> Task details: The response must consist of the lines below from the one with "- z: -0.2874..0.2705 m" through the one with "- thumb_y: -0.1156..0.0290", exactly as they appear and with both ends kept.
##### Information supplied
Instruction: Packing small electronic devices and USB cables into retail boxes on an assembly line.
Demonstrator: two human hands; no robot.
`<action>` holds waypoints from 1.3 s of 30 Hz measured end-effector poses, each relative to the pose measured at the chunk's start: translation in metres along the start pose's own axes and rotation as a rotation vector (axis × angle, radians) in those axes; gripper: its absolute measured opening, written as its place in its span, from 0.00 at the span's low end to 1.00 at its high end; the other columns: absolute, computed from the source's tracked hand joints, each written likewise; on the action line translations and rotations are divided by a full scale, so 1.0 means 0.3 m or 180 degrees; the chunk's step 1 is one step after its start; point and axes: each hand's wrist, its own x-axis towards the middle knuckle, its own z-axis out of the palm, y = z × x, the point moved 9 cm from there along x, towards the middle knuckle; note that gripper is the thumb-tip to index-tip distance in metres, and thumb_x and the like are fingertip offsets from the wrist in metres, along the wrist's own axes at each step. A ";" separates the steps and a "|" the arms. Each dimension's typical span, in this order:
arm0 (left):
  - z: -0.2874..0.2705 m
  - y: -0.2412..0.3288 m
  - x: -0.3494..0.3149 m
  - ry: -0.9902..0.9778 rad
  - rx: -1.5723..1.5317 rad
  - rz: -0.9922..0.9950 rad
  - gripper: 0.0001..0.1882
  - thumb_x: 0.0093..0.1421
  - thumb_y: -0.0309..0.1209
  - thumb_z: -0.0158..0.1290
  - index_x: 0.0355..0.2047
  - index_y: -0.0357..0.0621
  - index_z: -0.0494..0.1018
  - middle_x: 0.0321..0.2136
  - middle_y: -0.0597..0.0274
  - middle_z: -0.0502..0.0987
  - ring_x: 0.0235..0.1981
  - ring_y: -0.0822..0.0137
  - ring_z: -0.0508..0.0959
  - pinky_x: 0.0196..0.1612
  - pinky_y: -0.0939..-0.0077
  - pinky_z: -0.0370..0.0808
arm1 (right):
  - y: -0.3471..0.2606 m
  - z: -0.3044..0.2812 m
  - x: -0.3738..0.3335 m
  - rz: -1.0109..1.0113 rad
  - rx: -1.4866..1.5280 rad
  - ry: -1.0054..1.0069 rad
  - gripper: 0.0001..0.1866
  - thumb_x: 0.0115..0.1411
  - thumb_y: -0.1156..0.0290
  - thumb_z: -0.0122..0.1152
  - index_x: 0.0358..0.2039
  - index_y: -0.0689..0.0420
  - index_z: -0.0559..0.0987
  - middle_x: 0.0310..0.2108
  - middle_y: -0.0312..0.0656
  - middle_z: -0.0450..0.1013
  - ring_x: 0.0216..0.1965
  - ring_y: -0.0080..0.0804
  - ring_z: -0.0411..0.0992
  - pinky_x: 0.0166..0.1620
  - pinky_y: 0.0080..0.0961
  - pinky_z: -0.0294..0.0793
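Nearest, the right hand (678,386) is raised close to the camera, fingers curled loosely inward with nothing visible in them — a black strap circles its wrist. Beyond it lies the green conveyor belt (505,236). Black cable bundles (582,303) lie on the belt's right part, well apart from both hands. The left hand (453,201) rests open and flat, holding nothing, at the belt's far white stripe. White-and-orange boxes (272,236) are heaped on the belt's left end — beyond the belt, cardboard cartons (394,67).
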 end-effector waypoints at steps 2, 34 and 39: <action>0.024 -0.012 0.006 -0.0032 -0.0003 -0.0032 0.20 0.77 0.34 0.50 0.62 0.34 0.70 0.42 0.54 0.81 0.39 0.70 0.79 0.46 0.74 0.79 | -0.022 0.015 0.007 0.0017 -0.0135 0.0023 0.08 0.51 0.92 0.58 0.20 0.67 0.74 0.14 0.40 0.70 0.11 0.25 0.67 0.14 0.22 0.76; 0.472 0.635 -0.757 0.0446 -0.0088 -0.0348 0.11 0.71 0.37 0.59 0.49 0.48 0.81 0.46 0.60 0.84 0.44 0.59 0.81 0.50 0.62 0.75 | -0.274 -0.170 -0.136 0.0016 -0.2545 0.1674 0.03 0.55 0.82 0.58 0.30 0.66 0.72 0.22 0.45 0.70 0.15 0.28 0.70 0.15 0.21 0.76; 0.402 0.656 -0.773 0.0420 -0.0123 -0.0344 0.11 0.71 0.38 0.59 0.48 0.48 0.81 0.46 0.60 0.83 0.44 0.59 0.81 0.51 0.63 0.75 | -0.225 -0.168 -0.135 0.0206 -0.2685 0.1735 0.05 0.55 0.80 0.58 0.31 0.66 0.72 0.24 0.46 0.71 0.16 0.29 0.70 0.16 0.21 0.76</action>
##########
> Result of this exercise:
  - z: -0.2874..0.2705 m
  - y: -0.2412..0.3288 m
  - x: -0.3494..0.3149 m
  - ry: -0.9902..0.9778 rad
  - rx: -1.5723..1.5317 rad
  - rz: -0.9922..0.9950 rad
  - gripper: 0.0001..0.1882
  - thumb_x: 0.0093..0.1421
  - thumb_y: -0.0309..0.1209
  - thumb_z: -0.0158..0.1290
  - index_x: 0.0355..0.2047
  - index_y: -0.0357..0.0621
  - index_z: -0.0494..0.1018
  - middle_x: 0.0321..0.2136
  - middle_y: -0.0597..0.0274
  - middle_z: -0.0502..0.0987
  - ring_x: 0.0235..0.1981
  - ring_y: -0.0822..0.0137
  - ring_z: -0.0508..0.0959
  - pinky_x: 0.0196..0.1612
  - pinky_y: -0.0939..-0.0077
  - pinky_z: -0.0370..0.0808
arm1 (right):
  - y: -0.3471..0.2606 m
  - z: -0.3044..0.2812 m
  - x: -0.3738..0.3335 m
  - rz: -1.0109..1.0113 rad
  - rx: -1.4866..1.5280 rad
  - ry: -1.0054..1.0069 rad
  - gripper: 0.0001..0.1866
  - thumb_x: 0.0115..0.1411
  - thumb_y: -0.1156..0.0290

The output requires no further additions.